Notícias

Em audiência com Nunes Marques, Condege e Anadep atuam pelo exercício de requisição

Em atuação pelas prerrogativas essenciais ao atendimento jurídico integral, gratuito e de qualidade realizado pela Defensoria Pública às pessoas hipossuficientes, membros da diretoria executiva do Conselho Nacional das Defensoras e Defensores Públicos-Gerais (Condege) participaram na tarde desta segunda-feira, 14, de audiência com o ministro do Supremo Tribunal Federal (STF) Kássio Nunes Marques. A atuação é conjunta com a Associação Nacional das Defensoras e Defensores Públicos (Anadep), que também se fez presente na audiência virtual.

Na oportunidade, foi apresentado ao ministro Nunes Marques um estudo realizado pelo Condege que aponta a relevância do exercício de requisição para a redução da judicialização no País. De acordo com os dados desse estudo, para 77,7% das defensoras e defensores públicos do País, o poder de requisição pela Defensoria Pública contribuiu para a redução da judicialização nos casos em que foi utilizado.

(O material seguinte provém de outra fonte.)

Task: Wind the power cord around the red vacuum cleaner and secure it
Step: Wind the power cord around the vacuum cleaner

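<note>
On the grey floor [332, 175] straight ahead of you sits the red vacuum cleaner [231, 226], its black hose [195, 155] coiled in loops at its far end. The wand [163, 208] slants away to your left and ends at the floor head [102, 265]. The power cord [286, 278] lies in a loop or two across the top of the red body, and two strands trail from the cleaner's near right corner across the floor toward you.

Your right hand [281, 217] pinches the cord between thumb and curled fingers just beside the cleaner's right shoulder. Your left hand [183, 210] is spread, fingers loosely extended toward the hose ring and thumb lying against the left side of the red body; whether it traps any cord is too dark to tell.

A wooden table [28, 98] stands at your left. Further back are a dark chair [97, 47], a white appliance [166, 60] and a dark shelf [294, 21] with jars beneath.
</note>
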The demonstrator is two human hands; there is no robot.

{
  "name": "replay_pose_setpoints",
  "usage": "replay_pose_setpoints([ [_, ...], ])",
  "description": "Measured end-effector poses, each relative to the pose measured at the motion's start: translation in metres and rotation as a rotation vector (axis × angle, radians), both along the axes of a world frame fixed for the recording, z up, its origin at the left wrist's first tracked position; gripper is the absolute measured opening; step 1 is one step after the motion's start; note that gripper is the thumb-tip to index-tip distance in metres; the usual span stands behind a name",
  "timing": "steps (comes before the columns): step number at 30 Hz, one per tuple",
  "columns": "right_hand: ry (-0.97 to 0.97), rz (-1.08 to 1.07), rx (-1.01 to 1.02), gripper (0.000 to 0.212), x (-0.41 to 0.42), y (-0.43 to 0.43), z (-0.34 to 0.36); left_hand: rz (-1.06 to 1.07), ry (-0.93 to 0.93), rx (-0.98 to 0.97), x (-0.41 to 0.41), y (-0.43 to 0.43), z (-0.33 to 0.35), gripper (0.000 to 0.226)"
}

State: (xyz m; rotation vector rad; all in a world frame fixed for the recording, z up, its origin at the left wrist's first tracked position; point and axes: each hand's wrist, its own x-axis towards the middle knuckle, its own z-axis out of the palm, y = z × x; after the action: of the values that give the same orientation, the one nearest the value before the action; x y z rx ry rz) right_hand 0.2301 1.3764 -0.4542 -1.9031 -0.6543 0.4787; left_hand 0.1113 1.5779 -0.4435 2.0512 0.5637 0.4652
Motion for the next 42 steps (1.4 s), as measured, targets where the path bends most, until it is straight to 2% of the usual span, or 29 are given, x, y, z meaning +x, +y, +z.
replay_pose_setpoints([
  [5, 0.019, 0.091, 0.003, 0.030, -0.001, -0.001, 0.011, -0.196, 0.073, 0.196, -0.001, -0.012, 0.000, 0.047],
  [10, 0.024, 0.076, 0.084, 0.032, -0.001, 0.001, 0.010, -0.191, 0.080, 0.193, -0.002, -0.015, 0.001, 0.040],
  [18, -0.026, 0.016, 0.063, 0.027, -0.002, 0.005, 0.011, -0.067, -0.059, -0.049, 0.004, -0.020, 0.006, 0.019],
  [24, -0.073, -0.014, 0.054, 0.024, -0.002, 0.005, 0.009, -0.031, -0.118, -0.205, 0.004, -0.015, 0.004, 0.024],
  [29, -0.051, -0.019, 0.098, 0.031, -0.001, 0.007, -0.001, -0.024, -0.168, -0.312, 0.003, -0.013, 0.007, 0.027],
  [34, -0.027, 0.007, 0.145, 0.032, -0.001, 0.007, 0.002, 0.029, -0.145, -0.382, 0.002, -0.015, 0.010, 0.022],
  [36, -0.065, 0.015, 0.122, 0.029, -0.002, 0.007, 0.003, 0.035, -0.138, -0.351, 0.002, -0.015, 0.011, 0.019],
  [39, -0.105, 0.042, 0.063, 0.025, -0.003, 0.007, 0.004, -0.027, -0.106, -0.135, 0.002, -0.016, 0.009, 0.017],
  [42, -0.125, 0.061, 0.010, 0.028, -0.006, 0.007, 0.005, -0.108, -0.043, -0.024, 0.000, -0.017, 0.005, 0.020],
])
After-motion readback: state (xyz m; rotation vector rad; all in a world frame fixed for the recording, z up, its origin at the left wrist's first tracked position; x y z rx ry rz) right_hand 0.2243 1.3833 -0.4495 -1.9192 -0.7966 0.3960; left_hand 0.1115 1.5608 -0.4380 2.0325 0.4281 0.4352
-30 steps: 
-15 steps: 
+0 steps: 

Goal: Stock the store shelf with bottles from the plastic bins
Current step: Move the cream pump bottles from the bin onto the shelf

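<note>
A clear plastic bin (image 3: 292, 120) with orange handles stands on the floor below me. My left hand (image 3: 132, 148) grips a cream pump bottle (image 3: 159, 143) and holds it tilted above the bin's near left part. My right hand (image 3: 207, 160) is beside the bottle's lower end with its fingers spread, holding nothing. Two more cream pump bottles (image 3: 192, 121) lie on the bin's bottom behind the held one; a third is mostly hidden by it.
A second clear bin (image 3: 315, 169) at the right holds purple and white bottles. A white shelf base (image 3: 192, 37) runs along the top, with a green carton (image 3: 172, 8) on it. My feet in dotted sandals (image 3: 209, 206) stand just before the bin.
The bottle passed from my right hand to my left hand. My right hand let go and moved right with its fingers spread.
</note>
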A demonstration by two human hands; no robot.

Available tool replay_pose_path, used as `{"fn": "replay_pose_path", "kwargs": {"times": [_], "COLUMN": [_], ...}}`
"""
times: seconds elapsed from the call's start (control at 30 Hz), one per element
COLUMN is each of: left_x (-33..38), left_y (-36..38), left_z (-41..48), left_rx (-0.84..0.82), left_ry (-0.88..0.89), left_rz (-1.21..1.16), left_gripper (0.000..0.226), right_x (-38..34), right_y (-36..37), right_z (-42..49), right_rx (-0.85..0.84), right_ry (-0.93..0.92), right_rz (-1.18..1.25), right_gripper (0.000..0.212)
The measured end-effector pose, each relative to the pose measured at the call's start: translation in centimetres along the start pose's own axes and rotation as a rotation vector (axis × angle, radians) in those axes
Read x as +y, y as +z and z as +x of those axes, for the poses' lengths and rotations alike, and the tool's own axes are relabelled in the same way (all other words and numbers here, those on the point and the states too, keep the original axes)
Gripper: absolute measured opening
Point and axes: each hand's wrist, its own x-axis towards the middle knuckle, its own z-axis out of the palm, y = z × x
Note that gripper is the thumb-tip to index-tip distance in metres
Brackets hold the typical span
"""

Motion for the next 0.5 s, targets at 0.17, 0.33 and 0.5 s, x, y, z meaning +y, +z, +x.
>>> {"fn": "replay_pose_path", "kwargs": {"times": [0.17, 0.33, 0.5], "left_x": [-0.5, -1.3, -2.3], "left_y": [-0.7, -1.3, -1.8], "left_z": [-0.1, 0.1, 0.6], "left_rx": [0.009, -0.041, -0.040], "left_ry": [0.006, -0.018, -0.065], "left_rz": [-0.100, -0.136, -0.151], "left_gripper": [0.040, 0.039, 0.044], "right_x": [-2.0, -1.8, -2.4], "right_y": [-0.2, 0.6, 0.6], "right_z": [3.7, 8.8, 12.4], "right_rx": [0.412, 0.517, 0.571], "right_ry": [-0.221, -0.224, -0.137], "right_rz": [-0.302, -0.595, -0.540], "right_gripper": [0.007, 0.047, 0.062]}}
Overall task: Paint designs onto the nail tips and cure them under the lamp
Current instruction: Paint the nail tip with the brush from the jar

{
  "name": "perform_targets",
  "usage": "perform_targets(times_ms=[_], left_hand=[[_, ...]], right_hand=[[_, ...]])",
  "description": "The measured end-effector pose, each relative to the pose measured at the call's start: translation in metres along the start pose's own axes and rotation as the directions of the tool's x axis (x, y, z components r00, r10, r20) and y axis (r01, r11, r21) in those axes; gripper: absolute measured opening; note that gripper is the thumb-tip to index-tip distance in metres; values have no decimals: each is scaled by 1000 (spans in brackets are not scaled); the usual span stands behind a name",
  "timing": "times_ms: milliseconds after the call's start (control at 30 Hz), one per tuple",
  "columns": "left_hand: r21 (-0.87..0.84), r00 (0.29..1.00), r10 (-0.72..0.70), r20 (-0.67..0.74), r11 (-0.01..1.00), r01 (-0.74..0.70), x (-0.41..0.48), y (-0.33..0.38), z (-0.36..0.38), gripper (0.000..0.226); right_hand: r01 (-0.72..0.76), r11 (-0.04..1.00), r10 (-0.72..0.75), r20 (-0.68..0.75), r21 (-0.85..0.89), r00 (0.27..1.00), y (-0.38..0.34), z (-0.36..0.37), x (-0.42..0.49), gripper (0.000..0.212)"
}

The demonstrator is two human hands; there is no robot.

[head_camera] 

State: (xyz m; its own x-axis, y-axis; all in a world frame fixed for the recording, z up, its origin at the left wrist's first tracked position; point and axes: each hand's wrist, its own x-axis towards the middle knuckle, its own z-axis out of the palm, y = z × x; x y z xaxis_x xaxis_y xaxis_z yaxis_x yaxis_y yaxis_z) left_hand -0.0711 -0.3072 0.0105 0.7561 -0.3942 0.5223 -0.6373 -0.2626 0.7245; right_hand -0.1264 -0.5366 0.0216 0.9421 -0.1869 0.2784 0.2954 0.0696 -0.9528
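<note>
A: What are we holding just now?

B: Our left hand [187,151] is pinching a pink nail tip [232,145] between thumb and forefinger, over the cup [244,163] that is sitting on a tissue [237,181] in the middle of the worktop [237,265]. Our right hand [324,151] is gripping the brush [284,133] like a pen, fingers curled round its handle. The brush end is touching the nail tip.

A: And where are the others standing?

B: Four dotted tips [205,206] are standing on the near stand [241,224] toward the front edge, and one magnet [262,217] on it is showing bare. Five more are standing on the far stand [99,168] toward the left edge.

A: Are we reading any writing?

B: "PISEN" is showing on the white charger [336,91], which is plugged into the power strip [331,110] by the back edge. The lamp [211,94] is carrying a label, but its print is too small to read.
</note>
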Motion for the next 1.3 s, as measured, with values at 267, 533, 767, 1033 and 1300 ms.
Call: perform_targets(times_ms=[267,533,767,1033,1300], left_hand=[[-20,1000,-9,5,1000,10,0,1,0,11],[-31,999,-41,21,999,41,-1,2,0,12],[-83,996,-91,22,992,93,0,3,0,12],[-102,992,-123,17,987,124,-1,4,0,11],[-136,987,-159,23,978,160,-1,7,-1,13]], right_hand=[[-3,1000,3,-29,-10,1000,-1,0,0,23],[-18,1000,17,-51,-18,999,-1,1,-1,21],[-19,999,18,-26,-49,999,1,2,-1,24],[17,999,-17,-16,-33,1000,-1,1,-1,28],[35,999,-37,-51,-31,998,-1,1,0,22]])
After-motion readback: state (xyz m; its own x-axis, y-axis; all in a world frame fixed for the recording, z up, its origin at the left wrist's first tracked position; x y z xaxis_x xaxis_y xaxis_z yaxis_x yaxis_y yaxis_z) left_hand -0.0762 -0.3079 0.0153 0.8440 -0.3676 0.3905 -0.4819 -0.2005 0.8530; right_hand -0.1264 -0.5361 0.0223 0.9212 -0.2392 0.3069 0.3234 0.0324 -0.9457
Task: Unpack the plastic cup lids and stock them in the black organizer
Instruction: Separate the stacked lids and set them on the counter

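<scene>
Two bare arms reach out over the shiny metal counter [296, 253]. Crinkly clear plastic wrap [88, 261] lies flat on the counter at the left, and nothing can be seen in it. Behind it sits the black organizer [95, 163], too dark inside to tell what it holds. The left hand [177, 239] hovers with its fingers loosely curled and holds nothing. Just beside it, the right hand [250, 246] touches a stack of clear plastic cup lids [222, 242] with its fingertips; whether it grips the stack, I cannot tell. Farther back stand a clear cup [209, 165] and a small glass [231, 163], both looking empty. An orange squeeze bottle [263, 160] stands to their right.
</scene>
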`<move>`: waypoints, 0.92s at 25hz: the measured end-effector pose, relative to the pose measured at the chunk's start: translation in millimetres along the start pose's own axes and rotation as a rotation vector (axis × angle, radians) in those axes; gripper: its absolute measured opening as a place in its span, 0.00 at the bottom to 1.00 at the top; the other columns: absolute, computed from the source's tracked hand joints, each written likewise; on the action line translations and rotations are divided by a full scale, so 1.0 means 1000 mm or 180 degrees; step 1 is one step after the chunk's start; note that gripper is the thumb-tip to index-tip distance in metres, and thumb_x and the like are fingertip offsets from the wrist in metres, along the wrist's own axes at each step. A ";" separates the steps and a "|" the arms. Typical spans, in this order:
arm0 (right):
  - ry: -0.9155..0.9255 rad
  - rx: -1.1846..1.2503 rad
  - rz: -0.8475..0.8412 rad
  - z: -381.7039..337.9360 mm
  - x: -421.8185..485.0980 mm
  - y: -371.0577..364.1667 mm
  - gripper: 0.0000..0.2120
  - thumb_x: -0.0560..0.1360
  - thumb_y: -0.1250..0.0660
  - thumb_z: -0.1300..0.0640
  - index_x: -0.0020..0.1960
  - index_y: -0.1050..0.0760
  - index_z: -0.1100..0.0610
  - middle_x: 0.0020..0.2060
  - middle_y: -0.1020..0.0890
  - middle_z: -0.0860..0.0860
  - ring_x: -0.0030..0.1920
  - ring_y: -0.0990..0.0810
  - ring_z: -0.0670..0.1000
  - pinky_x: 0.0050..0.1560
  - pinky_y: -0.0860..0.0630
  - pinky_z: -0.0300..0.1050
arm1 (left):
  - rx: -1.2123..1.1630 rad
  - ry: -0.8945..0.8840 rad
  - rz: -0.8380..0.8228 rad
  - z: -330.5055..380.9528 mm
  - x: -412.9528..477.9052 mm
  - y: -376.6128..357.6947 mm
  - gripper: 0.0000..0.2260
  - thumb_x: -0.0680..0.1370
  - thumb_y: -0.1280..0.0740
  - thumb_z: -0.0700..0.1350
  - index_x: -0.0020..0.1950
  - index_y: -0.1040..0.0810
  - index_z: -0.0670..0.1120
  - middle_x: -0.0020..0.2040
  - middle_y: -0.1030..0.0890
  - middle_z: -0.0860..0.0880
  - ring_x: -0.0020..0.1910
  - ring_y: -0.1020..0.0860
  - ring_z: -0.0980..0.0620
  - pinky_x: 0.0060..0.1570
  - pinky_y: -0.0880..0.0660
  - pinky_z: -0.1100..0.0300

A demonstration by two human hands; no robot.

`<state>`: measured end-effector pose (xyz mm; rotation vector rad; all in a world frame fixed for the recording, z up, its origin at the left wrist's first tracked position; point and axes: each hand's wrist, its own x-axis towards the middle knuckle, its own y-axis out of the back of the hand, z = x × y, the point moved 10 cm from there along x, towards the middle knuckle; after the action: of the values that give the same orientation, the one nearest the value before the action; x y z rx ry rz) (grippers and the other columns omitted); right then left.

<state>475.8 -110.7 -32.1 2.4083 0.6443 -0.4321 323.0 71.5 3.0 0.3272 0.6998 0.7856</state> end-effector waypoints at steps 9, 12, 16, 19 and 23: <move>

Conforme a presidente do Condege, Estellamaris Postal [Tocantins], o elo entre o exercício do poder de requisição e a atuação sem judicialização é uma amostra da importância da prerrogativa para a atuação plena de defensoras e defensores públicos. “Acreditamos que o STF se posicionará a favor da Defensoria Pública por entender a autonomia da Instituição e a necessidade de suas prerrogativas legais para o atendimento célere aos assistidos.”.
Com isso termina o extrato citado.